The Daily Meal | January 31, 2014 |
full story, photos, comments:
It turns out that mom might not have been right on this one -- there are some
major downsides to dairy.
By Dr. Verma,
TheDailyMeal.com Special Contributor
What's in a glass of cow's milk? You may be expecting to hear something to the
tune of calcium, vitamins A & D, protein, and some other nutrients that we think
are beneficial to the body. Well, a glass of milk also contains acidic animal
protein that leeches calcium from the bones, pus
cells, bovine growth hormone, feces, antibiotics, and a whole lot of
unnecessary fat, cholesterol and calories — all of which create a terrible
imbalance in the body.
We seem to be the only species of mammals that drink milk after infancy, and
definitely the only species that drinks another species' milk. Cow's milk is not
designed for human consumption. Calves are about 100 pounds at birth and almost
8-10 times heavier by the time they are weaned. So why is it that humans feel
the need to continue drinking milk after they are weaned from breast milk? Human
milk is very different in composition from cow's milk or goat's milk or any
other mammal's milk.
Cow's milk contains on average about three times the amount of protein than
human milk does, which creates metabolic
disturbances in humans that have detrimental bone health consequences. How
is this possible when a glass of milk is touted to have 300 mg of calcium?

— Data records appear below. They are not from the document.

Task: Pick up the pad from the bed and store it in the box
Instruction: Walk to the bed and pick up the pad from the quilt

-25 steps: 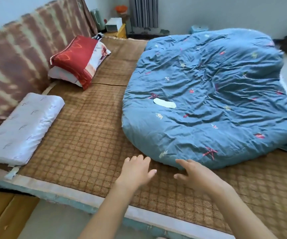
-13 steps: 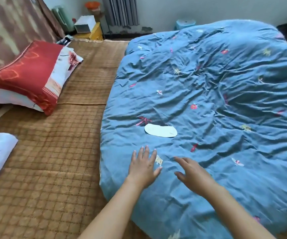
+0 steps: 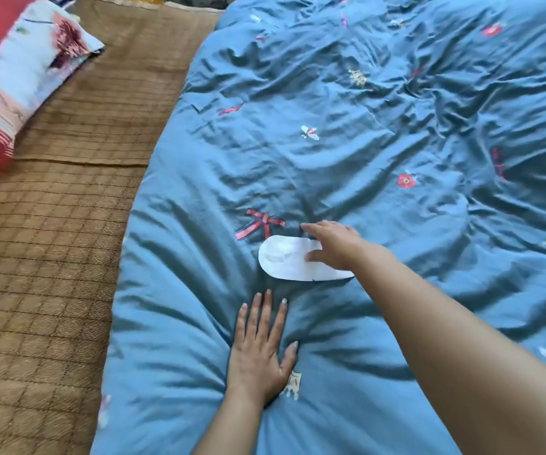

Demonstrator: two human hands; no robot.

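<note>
The right hand [image 3: 332, 246] lay spread over the white pad's [image 3: 286, 257] right end on the quilt [image 3: 396, 110], fingers not closed around it.

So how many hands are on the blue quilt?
2: the left hand pressed flat on the quilt, the right hand on the white pad just beyond.

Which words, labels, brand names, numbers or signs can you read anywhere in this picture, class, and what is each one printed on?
None can be read.
The blue quilt carries only small embroidered pictures, such as a red bow and a red flower, no lettering.
The white pad under the right hand looks blank.
The red and white pillow shows a pattern only, blurred.
</note>
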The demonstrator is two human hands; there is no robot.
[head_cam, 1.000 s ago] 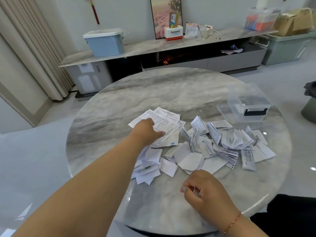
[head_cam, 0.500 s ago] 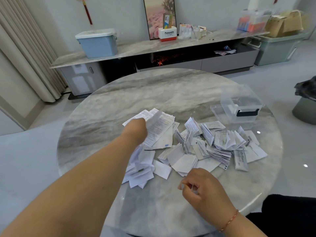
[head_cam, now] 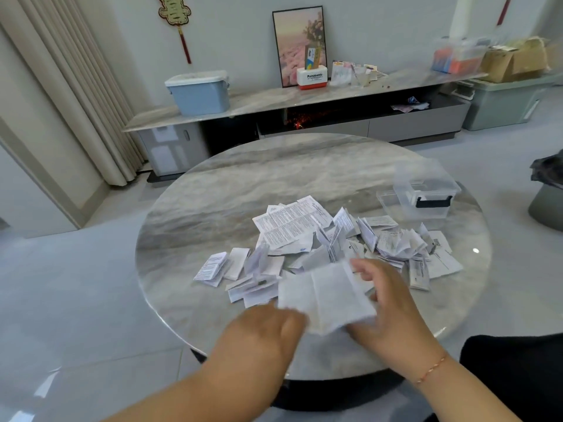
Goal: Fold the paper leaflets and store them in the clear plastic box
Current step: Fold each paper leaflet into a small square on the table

That's supposed to be beneficial for our bones and growth, right? Shockingly,
the answer is a resounding no. Over time, a flawed belief that humans are
required to consume three glasses of milk daily to sustain bone health and
strength created the milk myth. And now, the supposed "truths" about milk we
were all taught to believe are being debunked.
Milk has become a cultural phenomenon. Celebrities with the white milk mustache
in the Got Milk? ads sensationalize this beverage. Many recent scientific
studies are now showing a variety of detrimental effects that are directly
linked to milk consumption. Undoubtedly, the biggest irony is that milk is
thought to increase
calcium loss from our bones. How? When humans consume any type of
animal-derived, protein-rich foods, including milk, the pH in our bodies become
acidified, and this sets off a biological reaction. Calcium actually neutralizes
acid in our body, and most of the calcium is stored in our bones. When acidified
animal protein is ingested, the calcium from our bones is drawn out to
neutralize the effects of the toxic animal protein. After the calcium does its
job cleaning up the mess, it is then excreted through the kidneys via urine,
thus leading to a calcium deficit. This is why osteoporosis is a huge medical
problem in America. European and Asian countries have much lower risks of
osteoporotic bone fractures as compared to America, despite consuming much less
milk or dairy. So, higher the milk intake, higher the risk of osteoporosis.